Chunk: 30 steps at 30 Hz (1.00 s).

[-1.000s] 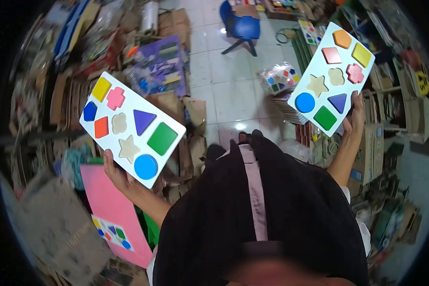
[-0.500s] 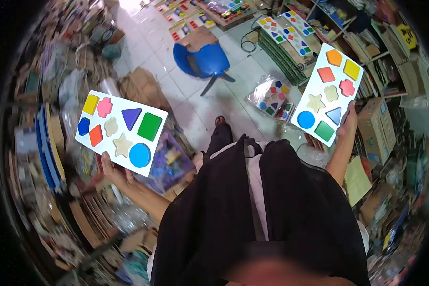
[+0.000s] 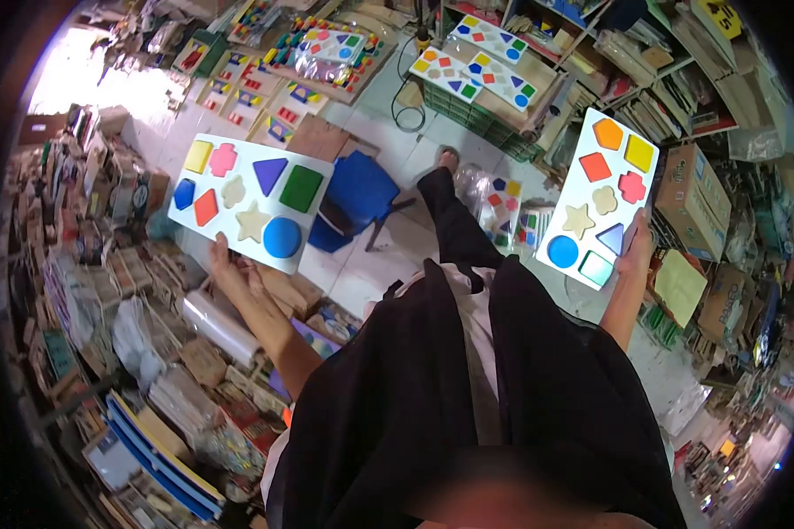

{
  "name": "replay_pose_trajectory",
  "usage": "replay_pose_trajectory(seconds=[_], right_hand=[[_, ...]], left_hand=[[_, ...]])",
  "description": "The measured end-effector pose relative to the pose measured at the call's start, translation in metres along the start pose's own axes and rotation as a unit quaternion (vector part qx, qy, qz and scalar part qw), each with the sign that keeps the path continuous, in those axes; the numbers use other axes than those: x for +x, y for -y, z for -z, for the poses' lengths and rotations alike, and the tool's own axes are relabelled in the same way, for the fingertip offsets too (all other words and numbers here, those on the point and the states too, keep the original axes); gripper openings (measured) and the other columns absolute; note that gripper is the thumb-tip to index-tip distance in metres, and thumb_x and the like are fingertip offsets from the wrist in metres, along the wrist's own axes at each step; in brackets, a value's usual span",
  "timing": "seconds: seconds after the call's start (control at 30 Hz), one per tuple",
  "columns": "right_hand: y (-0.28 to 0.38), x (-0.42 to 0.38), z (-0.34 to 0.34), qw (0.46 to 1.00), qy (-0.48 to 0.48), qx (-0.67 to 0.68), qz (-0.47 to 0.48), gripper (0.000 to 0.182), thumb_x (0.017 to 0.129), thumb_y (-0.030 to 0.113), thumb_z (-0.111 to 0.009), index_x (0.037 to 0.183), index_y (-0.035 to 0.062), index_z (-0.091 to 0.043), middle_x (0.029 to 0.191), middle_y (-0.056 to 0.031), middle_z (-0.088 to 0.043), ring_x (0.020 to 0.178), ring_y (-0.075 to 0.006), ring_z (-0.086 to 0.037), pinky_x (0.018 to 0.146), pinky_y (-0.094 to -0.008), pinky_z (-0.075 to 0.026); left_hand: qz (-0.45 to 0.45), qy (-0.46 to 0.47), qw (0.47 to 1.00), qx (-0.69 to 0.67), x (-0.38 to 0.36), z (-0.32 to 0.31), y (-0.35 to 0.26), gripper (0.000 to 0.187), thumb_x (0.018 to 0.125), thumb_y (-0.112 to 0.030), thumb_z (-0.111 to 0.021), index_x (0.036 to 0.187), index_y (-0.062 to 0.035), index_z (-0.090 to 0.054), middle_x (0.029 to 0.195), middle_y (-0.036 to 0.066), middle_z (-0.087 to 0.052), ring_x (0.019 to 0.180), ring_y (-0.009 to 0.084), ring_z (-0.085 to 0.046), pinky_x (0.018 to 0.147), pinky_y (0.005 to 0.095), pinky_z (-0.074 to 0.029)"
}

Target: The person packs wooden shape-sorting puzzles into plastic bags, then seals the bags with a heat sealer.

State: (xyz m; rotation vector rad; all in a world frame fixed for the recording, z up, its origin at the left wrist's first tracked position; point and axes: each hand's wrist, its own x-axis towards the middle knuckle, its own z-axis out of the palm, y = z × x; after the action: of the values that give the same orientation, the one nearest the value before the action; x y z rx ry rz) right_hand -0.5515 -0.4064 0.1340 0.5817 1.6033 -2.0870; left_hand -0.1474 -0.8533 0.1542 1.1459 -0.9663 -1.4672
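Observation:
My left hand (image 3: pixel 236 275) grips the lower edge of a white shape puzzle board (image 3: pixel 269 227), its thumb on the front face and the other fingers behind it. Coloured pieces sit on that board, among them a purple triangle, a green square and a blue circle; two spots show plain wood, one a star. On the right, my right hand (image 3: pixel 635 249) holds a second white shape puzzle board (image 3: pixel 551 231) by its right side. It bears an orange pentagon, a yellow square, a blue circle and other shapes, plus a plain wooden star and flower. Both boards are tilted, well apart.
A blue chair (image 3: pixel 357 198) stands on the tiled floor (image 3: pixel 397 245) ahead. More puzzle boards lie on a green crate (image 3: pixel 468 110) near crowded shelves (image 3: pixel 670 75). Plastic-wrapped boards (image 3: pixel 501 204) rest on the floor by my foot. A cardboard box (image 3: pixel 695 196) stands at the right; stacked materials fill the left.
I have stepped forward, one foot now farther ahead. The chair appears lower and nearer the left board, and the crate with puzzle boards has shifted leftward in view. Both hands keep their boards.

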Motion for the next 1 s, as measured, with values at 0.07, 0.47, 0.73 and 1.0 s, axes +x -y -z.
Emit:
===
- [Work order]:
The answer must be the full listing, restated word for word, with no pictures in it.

- [Exercise response]:
Chunk: 30 steps at 30 Hz (1.00 s).

[-1.000s] 
[-0.500s] 
[+0.000s] 

{
  "name": "replay_pose_trajectory",
  "usage": "replay_pose_trajectory(seconds=[_], right_hand=[[_, ...]], left_hand=[[_, ...]])",
  "description": "The measured end-effector pose relative to the pose measured at the call's start, translation in metres along the start pose's own axes and rotation as a unit quaternion (vector part qx, qy, qz and scalar part qw), each with the sign that keeps the path continuous, in those axes; the numbers use other axes than those: x for +x, y for -y, z for -z, for the poses' lengths and rotations alike, and the tool's own axes are relabelled in the same way, for the fingertip offsets too (all other words and numbers here, those on the point and the states too, keep the original axes); gripper openings (measured) and the other columns absolute; note that gripper is the thumb-tip to index-tip distance in metres, and thumb_x and the like are fingertip offsets from the wrist in metres, along the wrist's own axes at each step; in brackets, a value's usual span",
  "timing": "seconds: seconds after the call's start (control at 30 Hz), one per tuple",
  "columns": "right_hand: y (-0.28 to 0.38), x (-0.42 to 0.38), z (-0.34 to 0.34), qw (0.46 to 1.00), qy (-0.48 to 0.48), qx (-0.67 to 0.68), qz (-0.47 to 0.48), gripper (0.000 to 0.182), thumb_x (0.017 to 0.129), thumb_y (-0.030 to 0.113), thumb_z (-0.111 to 0.009), index_x (0.037 to 0.183), index_y (-0.035 to 0.062), index_z (-0.091 to 0.043), middle_x (0.029 to 0.191), middle_y (-0.056 to 0.031), middle_z (-0.088 to 0.043), ring_x (0.020 to 0.178), ring_y (-0.075 to 0.006), ring_z (-0.086 to 0.037), pinky_x (0.018 to 0.146), pinky_y (-0.094 to -0.008), pinky_z (-0.075 to 0.026); left_hand: qz (-0.45 to 0.45), qy (-0.46 to 0.47), qw (0.47 to 1.00), qx (-0.69 to 0.67), x (-0.38 to 0.36), z (-0.32 to 0.31), y (-0.35 to 0.26), gripper (0.000 to 0.187), thumb_x (0.018 to 0.125), thumb_y (-0.112 to 0.030), thumb_z (-0.111 to 0.021), index_x (0.036 to 0.187), index_y (-0.062 to 0.035), index_z (-0.090 to 0.054), middle_x (0.029 to 0.195), middle_y (-0.036 to 0.066), middle_z (-0.087 to 0.052), ring_x (0.019 to 0.180), ring_y (-0.009 to 0.084), ring_z (-0.085 to 0.046), pinky_x (0.018 to 0.147), pinky_y (0.005 to 0.095), pinky_z (-0.074 to 0.029)"
}

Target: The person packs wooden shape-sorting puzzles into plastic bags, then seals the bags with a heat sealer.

State: (xyz m; rotation vector rad; all in a world frame fixed for the recording, z up, its origin at the left wrist's first tracked position; point and axes: each hand's wrist, its own x-axis towards the middle knuckle, its own z-axis out of the palm, y = z × x; after the action: of the values that give the same orientation, the one nearest the value before the action; x y z rx ry rz) right_hand -0.5515 -0.4064 0.1340 0.5817 1.6033 -2.0870; left_hand -0.1474 -0.8533 0.1542 1.1459 -0.9663 -1.4672
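Observation:
My left hand (image 3: pixel 236 275) grips the lower edge of a white shape puzzle board (image 3: pixel 269 227), its thumb on the front face and the other fingers behind it. Coloured pieces sit on that board, among them a purple triangle, a green square and a blue circle; two spots show plain wood, one a star. On the right, my right hand (image 3: pixel 635 249) holds a second white shape puzzle board (image 3: pixel 551 231) by its right side. It bears an orange pentagon, a yellow square, a blue circle and other shapes, plus a plain wooden star and flower. Both boards are tilted, well apart.
A blue chair (image 3: pixel 357 198) stands on the tiled floor (image 3: pixel 397 245) ahead. More puzzle boards lie on a green crate (image 3: pixel 468 110) near crowded shelves (image 3: pixel 670 75). Plastic-wrapped boards (image 3: pixel 501 204) rest on the floor by my foot. A cardboard box (image 3: pixel 695 196) stands at the right; stacked materials fill the left.
I have stepped forward, one foot now farther ahead. The chair appears lower and nearer the left board, and the crate with puzzle boards has shifted leftward in view. Both hands keep their boards.
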
Motion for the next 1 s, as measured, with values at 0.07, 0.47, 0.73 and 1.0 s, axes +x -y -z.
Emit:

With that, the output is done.